Hype and Fear in the News
David Cay Johnston, who won a Pulitzer Prize for his innovative coverage of our tax system, retired this year as a investigative reporter for The New York Times. He is the author of Free Lunch: How The Wealthiest Americans Enrich Themselves at Government Expenses (and Stick You with the Bill).
Now that the House has rejected the $700 billion bailout, what we have to fear is not fear itself, but fear-mongering--particularly by our leading news organizations.
Katie Couric opened the "CBS Evening News" last night with video of the House clerk declaring the 205-228 vote, and then she said, "That sets off the biggest decline in stock prices ever."
Wrong.
Brian Williams opened the "NBC Nightly News" with the same error, saying it was "the worst single day drop ever."
These are not minor errors. They are profound, ridiculous, amateur-hour errors that surely frightened many people, especially in the context of the tone of the coverage. The stock market has had much bigger one-day declines. How about right after 9/11? How about 1987, when the Dow fell 22 percentage points, more than three times the slightly less than 7 percent drop Monday?ABC was almost as bad.
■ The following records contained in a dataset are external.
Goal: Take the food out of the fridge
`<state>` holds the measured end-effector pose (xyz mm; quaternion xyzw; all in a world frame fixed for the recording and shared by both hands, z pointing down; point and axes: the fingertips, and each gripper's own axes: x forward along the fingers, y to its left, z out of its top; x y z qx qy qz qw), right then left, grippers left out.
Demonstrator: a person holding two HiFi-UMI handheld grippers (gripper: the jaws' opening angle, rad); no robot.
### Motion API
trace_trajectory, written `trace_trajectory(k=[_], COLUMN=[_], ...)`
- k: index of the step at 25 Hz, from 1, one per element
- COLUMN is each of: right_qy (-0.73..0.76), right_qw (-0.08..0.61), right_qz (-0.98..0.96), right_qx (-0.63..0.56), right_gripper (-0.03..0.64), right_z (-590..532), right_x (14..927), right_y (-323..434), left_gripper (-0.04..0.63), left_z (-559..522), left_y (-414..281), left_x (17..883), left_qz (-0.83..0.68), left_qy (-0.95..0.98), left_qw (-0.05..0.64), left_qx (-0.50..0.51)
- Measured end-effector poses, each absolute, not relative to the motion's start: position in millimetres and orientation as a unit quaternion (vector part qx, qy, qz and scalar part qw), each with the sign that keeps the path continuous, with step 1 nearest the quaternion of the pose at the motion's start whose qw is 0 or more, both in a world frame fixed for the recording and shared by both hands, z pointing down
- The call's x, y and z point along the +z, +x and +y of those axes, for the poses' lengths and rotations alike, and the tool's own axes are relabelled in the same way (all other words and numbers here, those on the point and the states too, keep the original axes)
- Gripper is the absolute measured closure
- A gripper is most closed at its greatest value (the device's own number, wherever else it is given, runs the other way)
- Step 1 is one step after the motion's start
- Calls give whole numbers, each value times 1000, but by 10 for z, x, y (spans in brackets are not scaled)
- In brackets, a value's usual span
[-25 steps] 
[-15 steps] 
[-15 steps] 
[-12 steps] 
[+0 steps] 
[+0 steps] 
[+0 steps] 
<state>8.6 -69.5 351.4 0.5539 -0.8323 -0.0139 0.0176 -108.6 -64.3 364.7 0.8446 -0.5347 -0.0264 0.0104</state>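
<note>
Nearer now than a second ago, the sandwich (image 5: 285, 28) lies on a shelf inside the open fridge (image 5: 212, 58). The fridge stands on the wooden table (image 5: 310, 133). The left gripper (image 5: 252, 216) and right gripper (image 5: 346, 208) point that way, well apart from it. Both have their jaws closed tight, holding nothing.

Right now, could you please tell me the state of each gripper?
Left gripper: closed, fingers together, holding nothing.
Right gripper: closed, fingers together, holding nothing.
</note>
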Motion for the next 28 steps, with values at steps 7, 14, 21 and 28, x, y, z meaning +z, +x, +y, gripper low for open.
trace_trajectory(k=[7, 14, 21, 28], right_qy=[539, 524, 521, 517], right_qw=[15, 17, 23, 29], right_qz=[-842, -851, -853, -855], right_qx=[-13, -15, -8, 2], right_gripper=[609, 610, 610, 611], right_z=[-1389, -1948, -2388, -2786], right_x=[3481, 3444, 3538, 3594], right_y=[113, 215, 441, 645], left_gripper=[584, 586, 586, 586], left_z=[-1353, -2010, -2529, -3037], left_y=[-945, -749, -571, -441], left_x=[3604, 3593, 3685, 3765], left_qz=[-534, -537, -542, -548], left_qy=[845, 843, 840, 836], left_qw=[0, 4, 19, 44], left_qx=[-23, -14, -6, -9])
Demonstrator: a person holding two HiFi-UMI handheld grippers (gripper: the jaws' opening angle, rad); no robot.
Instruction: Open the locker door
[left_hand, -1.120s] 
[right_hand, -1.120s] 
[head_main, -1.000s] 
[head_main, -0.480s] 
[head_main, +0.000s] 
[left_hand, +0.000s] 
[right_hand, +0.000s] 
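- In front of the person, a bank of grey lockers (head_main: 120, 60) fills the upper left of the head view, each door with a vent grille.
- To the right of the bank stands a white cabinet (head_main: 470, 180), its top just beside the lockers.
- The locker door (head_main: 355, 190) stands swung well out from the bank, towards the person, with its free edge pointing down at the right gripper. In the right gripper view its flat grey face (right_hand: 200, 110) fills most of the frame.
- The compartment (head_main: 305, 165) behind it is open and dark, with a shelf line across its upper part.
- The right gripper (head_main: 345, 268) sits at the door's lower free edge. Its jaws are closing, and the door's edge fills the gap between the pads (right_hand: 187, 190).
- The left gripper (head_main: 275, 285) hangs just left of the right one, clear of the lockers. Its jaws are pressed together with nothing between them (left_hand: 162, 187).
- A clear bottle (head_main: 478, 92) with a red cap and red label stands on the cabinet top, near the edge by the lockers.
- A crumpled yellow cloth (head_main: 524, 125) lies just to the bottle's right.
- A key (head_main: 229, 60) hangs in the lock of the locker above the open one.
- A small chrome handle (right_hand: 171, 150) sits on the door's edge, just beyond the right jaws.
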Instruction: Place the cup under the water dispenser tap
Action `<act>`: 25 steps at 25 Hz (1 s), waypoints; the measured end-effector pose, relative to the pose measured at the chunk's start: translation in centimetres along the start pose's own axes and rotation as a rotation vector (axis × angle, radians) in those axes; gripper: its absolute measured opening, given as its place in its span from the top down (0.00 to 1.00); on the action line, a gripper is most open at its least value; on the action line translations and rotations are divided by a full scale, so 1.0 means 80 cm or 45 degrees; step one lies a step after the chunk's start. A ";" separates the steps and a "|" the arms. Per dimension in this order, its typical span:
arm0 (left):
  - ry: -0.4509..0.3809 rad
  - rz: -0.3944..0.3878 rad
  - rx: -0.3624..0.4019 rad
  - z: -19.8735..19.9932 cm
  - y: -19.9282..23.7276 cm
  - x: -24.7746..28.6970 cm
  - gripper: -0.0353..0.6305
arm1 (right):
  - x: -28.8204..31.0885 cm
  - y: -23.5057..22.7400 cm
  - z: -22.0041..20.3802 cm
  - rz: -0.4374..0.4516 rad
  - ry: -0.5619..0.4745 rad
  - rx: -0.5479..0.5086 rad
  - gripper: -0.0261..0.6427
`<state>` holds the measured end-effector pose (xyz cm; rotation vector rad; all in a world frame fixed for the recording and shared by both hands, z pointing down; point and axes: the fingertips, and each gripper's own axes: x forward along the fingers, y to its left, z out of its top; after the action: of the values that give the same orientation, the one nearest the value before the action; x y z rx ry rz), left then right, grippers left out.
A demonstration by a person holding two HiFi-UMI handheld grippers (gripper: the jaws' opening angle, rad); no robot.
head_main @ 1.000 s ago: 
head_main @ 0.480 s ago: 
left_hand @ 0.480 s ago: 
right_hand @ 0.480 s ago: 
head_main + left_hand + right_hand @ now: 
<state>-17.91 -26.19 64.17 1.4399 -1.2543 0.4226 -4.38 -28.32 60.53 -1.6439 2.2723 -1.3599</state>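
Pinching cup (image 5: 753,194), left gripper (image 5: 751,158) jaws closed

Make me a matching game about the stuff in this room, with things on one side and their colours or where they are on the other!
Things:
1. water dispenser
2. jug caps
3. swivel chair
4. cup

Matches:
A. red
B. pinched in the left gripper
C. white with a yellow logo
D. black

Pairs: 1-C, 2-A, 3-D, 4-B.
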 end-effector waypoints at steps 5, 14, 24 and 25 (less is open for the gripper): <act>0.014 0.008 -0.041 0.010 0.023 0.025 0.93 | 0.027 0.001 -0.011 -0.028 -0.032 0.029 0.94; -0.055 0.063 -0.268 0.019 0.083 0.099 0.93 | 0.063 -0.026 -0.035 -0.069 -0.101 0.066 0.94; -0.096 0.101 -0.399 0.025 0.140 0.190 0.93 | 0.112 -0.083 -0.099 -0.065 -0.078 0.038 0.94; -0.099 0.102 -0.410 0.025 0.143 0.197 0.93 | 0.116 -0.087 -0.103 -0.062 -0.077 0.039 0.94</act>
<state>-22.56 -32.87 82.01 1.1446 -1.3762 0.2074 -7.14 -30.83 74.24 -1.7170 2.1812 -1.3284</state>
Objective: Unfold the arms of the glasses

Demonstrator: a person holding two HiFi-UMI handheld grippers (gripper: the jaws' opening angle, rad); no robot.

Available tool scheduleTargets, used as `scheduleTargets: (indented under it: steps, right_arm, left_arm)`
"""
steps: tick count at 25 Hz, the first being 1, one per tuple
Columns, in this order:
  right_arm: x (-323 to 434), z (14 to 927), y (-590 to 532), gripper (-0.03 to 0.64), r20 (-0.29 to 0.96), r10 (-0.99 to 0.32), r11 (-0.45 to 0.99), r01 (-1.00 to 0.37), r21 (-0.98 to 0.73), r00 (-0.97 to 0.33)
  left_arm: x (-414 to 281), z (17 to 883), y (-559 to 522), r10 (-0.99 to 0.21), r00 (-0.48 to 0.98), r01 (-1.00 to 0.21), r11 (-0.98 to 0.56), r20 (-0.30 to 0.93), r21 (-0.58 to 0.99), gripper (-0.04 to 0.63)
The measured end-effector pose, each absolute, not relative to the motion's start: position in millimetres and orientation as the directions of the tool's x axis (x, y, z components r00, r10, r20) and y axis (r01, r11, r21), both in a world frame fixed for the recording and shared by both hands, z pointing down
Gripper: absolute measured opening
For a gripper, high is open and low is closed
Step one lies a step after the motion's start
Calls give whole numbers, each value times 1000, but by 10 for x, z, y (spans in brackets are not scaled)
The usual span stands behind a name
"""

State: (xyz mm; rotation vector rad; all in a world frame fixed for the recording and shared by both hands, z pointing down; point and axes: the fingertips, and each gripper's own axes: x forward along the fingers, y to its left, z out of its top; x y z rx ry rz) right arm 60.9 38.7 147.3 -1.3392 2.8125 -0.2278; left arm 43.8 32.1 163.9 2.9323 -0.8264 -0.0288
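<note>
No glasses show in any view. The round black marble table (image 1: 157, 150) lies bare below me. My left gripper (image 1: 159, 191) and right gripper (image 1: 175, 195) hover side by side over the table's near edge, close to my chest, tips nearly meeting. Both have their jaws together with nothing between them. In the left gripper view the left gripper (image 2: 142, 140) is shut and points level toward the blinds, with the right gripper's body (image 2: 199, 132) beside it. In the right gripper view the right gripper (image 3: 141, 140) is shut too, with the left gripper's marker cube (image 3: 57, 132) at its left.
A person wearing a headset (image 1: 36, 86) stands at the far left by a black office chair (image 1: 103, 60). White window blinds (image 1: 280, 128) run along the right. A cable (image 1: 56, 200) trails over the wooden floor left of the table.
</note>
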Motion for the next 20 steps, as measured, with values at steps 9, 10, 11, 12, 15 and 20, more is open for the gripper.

Charles Gibson read from his teleprompter words that were technically accurate, but so misleading that the effect was to instill fear in the hearts of millions who did not catch the technicality. He reported "the biggest one-day point drop" in the stock market.
That's scary unless you know what it means.
As my friend Fred Brock, one of the best copy editors who ever worked at The Wall Street Journal and The New York Times, said when I read him the transcripts last night: "That doesn't mean anything; it's utterly meaningless."